== Segment start ==
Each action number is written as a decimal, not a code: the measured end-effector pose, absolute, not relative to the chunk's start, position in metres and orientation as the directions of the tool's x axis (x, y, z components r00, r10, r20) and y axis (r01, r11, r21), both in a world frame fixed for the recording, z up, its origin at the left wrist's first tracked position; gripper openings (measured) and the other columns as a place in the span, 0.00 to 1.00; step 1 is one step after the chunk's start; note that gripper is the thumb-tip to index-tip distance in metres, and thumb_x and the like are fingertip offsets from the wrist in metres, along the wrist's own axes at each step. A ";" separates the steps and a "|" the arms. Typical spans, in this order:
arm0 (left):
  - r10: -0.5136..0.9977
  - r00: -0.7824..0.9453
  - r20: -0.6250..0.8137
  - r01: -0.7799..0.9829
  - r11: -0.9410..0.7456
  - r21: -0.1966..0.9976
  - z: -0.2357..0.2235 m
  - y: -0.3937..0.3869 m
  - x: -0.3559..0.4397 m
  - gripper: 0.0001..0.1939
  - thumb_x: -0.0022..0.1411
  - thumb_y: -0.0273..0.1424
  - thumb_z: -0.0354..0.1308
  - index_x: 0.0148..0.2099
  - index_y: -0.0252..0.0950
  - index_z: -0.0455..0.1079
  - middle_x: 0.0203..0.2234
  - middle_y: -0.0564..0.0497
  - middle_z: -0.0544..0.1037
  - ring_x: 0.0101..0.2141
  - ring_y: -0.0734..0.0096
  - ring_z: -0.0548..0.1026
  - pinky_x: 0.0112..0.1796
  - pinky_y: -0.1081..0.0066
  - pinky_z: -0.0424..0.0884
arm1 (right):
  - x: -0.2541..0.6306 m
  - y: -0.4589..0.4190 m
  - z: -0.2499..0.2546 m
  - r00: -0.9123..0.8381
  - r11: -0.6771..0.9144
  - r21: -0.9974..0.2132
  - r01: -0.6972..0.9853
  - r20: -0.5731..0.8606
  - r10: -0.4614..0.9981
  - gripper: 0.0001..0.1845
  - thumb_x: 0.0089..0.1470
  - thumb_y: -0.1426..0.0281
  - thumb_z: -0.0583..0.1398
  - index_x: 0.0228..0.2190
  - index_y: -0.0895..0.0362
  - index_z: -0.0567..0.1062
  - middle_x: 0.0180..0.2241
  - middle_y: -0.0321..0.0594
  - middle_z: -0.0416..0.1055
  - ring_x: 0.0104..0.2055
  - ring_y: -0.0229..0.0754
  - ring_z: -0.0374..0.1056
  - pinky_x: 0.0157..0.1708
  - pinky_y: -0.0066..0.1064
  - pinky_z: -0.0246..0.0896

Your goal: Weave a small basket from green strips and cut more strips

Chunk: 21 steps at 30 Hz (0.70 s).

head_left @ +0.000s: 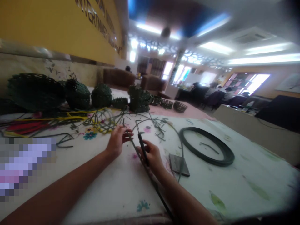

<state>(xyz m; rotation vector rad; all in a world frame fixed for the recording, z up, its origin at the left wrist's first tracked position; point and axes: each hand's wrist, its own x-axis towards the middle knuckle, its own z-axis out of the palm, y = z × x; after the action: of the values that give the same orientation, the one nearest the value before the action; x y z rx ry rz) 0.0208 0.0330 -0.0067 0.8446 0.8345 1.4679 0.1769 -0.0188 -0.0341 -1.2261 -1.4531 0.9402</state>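
Observation:
My left hand (117,139) pinches a long dark green strip (150,178) near its far end, fingers closed on it. My right hand (152,156) is closed round a dark, thin tool (141,142) that stands upright beside the strip; I cannot make out what tool it is. The strip runs back across the white flowered tablecloth (112,184) toward my body and under my right forearm. Just beyond my hands lies a tangle of loose green and yellow strips (105,120).
A coil of dark green strip (206,145) lies to the right, a dark flat phone-like slab (179,165) beside my right wrist. Several dark woven baskets (77,93) line the table's far side. Red and yellow strips (25,126) lie far left. People sit at the back right.

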 end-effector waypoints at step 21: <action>0.978 -0.094 -0.185 -0.651 0.080 0.755 -0.012 0.059 0.001 0.11 0.52 0.19 0.53 0.29 0.37 0.54 0.17 0.60 0.61 0.11 0.87 0.54 0.13 0.84 0.47 | 0.263 0.048 0.033 0.276 -0.042 -0.652 0.757 0.262 0.925 0.23 0.52 0.62 0.65 0.48 0.59 0.73 0.36 0.41 0.76 0.37 0.43 0.71 0.35 0.30 0.64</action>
<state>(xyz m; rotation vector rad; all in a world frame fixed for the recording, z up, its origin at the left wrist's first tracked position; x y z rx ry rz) 0.0014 0.0593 -0.0117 0.5069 0.8434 1.4642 0.2630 0.0477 0.0332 -1.8351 -1.5205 0.2986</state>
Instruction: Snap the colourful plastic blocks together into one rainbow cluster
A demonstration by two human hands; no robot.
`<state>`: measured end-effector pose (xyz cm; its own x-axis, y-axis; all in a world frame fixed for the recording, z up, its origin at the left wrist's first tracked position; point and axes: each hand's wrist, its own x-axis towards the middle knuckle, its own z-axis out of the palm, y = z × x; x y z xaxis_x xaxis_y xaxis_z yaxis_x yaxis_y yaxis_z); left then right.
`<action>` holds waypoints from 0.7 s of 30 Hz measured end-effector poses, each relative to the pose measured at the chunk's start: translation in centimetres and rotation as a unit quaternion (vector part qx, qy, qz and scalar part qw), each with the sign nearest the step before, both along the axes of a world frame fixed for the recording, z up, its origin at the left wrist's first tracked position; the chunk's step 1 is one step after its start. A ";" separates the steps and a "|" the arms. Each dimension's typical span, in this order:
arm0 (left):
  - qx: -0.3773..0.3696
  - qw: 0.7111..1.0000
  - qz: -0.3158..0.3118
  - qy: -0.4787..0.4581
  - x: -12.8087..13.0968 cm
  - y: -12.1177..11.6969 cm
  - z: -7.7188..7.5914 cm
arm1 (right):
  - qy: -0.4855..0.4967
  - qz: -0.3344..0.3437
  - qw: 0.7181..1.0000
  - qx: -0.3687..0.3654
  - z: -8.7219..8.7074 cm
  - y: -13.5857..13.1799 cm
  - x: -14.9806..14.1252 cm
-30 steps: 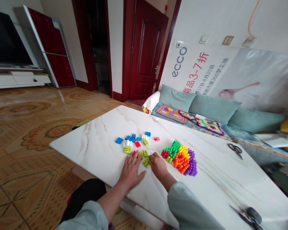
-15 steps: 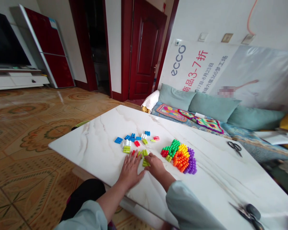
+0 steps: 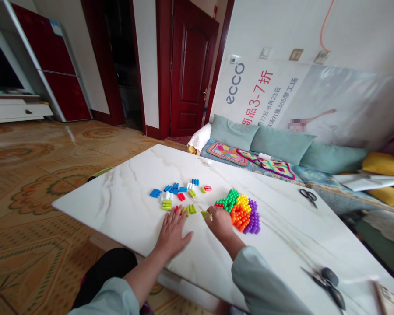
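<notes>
lime-green tube beads (image 3: 205, 214) sit pinched in the right hand (image 3: 221, 223), just left of the multicoloured bead cluster (image 3: 241, 214), long axis unclear; the left hand (image 3: 172, 232) lies flat, fingers spread, farther off.

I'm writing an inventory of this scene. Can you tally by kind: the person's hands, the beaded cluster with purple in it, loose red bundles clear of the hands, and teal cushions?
Hands: 2 (left hand, right hand)
Beaded cluster: 1
Loose red bundles: 2, leaving out red partly hidden at the left fingertips
Teal cushions: 3
Total: 8
</notes>
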<state>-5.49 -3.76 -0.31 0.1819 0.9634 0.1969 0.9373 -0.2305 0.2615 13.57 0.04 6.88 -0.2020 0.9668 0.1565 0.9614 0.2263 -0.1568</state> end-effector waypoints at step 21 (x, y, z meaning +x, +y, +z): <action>0.001 1.000 -0.002 -0.013 0.0 0.0 -0.2 | -0.014 -0.157 0.986 -0.047 -1.8 0.9 2.8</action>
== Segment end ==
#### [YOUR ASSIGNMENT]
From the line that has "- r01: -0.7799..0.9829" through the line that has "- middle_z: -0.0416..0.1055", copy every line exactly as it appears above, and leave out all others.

#### [EXPECTED ANSWER]
  - r01: -0.7799..0.9829
  - r11: -0.9410..0.7456
  - r21: -0.1966..0.9976
  - z: -0.2357..0.2235 m
  - y: -0.3937..0.3869 m
  - x: -0.3559..0.4397 m
  - gripper: 0.0001..0.1939
  - thumb_x: -0.0022..0.1411
  - thumb_y: -0.0273..0.1424
  - thumb_z: -0.0354..0.1308
  - index_x: 0.0148..0.2099
  - index_y: -0.0252..0.0950
  - index_z: -0.0455..0.1079
  - middle_x: 0.0203..0.2234
  - middle_y: -0.0564..0.0497
  - middle_z: -0.0544..0.1037
  - ring_x: 0.0101..0.2141
  - ring_y: -0.0734..0.0096
  - ring_z: -0.0548..0.1026
  - pinky_x: 0.0112..0.1796
  - pinky_y: -0.1081..0.0066
  - pinky_z: -0.0424..0.0884
arm1 (right):
  - x: -0.2541..0.6306 m
  - y: -0.4589..0.4190 m
  - z: -0.2499..0.2546 m
  - r00: -0.9123..0.8381
  - r11: -0.6771..0.9144
  - r21: -0.9974..0.2132
  - r01: -0.6972..0.9853
  - r20: -0.5731..0.8606
  - r10: -0.4614..0.9981
  - gripper: 0.0001..0.1845
  - thumb_x: 0.0089..0.1470
  - thumb_y: -0.1426..0.0281
  - thumb_z: -0.0583..0.1398
  - index_x: 0.0228..0.2190
  - index_y: -0.0895..0.0362
  - index_z: -0.0567..0.1062
  - middle_x: 0.0180..0.2241
  - middle_y: -0.0321..0.0594
  - middle_z: -0.0416..0.1055

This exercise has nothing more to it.